*TASK REQUIREMENTS*. Number of lines with "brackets" in the listing: report it, and nothing else.

*RECORDS PROVIDED*.
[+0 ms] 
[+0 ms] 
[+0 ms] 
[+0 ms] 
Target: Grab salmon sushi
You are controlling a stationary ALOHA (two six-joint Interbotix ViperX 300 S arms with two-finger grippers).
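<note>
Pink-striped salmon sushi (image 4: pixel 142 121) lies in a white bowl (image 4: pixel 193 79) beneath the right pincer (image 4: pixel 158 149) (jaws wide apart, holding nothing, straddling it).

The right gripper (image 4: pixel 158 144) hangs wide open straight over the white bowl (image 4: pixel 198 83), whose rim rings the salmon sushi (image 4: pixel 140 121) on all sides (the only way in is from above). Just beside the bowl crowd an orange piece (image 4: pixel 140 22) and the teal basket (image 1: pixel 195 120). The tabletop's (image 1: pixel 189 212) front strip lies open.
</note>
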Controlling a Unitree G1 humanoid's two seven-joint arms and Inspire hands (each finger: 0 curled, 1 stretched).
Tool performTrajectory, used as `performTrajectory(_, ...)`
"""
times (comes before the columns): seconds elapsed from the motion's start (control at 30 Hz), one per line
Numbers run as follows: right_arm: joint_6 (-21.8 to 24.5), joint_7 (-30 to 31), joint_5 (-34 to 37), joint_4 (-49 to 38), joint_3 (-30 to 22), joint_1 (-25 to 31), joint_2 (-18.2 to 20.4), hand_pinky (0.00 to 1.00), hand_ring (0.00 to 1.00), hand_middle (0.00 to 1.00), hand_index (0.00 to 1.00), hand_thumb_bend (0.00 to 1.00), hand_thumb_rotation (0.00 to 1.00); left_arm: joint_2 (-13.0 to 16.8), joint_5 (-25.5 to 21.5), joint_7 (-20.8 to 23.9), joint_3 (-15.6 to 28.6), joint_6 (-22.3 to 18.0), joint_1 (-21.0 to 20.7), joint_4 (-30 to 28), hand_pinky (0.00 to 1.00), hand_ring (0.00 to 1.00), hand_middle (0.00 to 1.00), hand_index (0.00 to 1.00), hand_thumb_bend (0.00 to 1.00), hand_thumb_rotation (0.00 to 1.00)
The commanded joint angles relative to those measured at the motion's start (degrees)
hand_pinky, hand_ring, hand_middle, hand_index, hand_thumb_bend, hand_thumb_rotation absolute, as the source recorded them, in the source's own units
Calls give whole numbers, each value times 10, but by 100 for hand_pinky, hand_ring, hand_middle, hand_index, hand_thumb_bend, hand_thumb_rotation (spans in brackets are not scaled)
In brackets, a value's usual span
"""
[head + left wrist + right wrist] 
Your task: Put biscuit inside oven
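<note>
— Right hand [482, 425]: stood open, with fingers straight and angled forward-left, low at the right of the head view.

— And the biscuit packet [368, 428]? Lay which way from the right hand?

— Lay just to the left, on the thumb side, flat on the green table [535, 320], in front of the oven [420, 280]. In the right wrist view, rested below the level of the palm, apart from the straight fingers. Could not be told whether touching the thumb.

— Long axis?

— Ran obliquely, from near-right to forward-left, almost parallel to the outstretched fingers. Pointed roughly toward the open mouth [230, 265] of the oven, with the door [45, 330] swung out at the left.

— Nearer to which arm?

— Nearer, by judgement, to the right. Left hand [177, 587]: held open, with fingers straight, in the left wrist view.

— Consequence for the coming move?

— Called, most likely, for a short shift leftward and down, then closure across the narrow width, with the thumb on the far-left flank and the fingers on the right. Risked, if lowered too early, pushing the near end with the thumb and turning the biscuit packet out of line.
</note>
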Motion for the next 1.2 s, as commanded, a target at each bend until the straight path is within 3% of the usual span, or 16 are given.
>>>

*YOUR SOLUTION*. 2